Set down the whole listing below exactly. The pictures stay out.

- - - -

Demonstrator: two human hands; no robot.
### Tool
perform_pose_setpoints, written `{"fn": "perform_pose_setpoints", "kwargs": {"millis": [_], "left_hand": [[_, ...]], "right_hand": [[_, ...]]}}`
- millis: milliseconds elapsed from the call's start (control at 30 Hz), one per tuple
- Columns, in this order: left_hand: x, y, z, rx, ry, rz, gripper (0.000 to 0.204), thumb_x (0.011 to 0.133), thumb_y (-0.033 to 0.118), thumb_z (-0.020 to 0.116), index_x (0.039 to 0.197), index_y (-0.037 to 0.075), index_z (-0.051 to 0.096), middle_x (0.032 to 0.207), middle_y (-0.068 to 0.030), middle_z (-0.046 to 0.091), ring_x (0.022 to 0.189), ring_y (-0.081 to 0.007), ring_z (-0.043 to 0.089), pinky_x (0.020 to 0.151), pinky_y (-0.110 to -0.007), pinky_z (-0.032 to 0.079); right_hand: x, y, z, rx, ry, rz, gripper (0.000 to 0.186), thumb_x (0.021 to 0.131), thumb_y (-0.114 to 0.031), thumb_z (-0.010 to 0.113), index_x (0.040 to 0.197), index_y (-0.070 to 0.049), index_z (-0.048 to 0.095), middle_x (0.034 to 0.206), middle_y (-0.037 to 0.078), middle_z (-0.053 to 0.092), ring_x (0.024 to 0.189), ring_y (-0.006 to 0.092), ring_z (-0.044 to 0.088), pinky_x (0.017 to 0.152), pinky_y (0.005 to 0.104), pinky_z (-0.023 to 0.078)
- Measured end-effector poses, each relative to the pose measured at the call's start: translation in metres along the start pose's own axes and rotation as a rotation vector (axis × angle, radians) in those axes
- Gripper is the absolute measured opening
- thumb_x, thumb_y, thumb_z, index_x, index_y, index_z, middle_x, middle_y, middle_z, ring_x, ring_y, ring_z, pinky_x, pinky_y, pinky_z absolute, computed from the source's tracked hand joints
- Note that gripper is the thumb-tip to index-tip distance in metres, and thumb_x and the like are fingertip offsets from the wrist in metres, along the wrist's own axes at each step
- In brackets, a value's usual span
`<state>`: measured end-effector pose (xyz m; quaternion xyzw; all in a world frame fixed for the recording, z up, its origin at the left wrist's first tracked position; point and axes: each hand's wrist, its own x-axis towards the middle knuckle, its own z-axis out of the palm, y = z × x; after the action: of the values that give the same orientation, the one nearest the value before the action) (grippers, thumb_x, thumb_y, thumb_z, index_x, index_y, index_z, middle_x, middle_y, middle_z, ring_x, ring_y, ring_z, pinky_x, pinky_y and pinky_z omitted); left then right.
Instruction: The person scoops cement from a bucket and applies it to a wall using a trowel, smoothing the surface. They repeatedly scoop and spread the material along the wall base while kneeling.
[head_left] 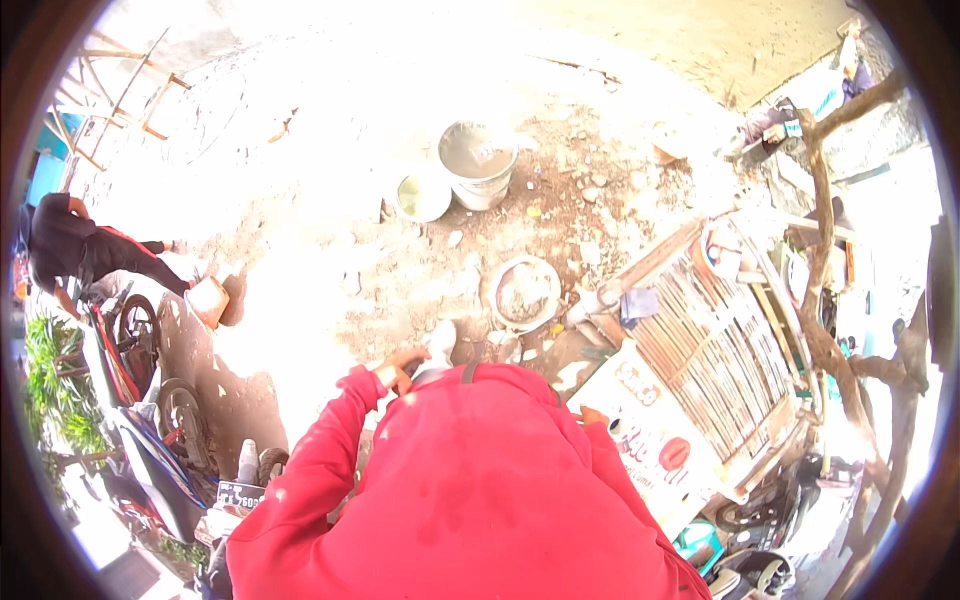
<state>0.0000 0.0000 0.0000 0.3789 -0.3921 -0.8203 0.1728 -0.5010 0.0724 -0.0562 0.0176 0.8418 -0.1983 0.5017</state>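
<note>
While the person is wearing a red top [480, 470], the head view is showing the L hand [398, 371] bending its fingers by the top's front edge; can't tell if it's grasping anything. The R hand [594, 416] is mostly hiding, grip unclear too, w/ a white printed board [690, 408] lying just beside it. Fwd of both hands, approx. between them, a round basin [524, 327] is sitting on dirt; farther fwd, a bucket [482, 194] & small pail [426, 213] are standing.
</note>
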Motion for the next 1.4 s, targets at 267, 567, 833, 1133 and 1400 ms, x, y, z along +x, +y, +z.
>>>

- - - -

_RESULT FOR THIS TASK:_
Demonstrator: two human hands; no robot.
### Tool
perform_pose_setpoints, written `{"fn": "perform_pose_setpoints", "kwargs": {"millis": [_], "left_hand": [[_, ...]], "right_hand": [[_, ...]]}}`
- millis: milliseconds elapsed from the call's start (control at 30 Hz), one per tuple
- Columns, in this order: left_hand: x, y, z, rx, ry, rz, gripper (0.000 to 0.204), thumb_x (0.011 to 0.133), thumb_y (-0.033 to 0.118), thumb_z (-0.020 to 0.116), index_x (0.039 to 0.197), index_y (-0.037 to 0.075), index_z (-0.051 to 0.096), middle_x (0.032 to 0.207), middle_y (-0.068 to 0.030), middle_z (-0.046 to 0.091), ring_x (0.022 to 0.189), ring_y (-0.081 to 0.007), ring_z (-0.043 to 0.089), pinky_x (0.020 to 0.151), pinky_y (-0.110 to -0.007), pinky_z (-0.032 to 0.079); right_hand: x, y, z, rx, ry, rz, gripper (0.000 to 0.186), thumb_x (0.021 to 0.131), thumb_y (-0.114 to 0.031), thumb_z (-0.010 to 0.113), index_x (0.040 to 0.197), index_y (-0.070 to 0.049), index_z (-0.048 to 0.095), middle_x (0.034 to 0.206), middle_y (-0.037 to 0.078), middle_z (-0.053 to 0.092), ring_x (0.024 to 0.189), ring_y (-0.006 to 0.092), ring_z (-0.044 to 0.088), pinky_x (0.017 to 0.152), pinky_y (0.005 to 0.104), pinky_z (-0.023 to 0.078)
- Measured end-effector poses, each relative to the pose measured at the call's start: translation in metres along the start pose's own axes and rotation as a rotation vector (axis × angle, radians) in those axes
- Gripper is the absolute measured opening
- thumb_x, thumb_y, thumb_z, index_x, index_y, index_z, middle_x, middle_y, middle_z, ring_x, ring_y, ring_z, pinky_x, pinky_y, pinky_z absolute, computed from the source's tracked hand joints
- Note that gripper is the thumb-tip to index-tip distance in metres, and thumb_x and the like are fingertip offsets from the wrist in metres, along the wrist's own axes at each step
- In brackets, a value's usual span
`<state>`: measured end-effector pose (xyz m; quaternion xyzw; all in a world frame fixed for the recording, z up, its origin at the left wrist's first tracked position; point and axes: each hand's wrist, its own x-axis towards the middle knuckle, its own z-axis out of the palm, y = z × x; after the action: of the values that give the same orientation, the one nearest the value before the action) (grippers, thumb_x, thumb_y, thumb_z, index_x, index_y, index_z, middle_x, middle_y, middle_z, ring_x, ring_y, ring_z, pinky_x, pinky_y and pinky_z omitted); left then right.
Instruction: The person scoops cement from a bucket and applies it to a wall using a trowel, smoothing the surface. They repeatedly scoop and spread the material along the wall base while kneeling.
[head_left] 
<state>0.0000 0.0000 0.0000 0.3789 -0.3921 -0.8203 0.1728 -0.5010 0.0724 -0.0562 0.0176 0.8418 -0.1983 0.5017</state>
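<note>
While the person is wearing a red top [480, 470], the head view is showing the L hand [398, 371] bending its fingers by the top's front edge; can't tell if it's grasping anything. The R hand [594, 416] is mostly hiding, grip unclear too, w/ a white printed board [690, 408] lying just beside it. Fwd of both hands, approx. between them, a round basin [524, 327] is sitting on dirt; farther fwd, a bucket [482, 194] & small pail [426, 213] are standing.
</note>
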Motion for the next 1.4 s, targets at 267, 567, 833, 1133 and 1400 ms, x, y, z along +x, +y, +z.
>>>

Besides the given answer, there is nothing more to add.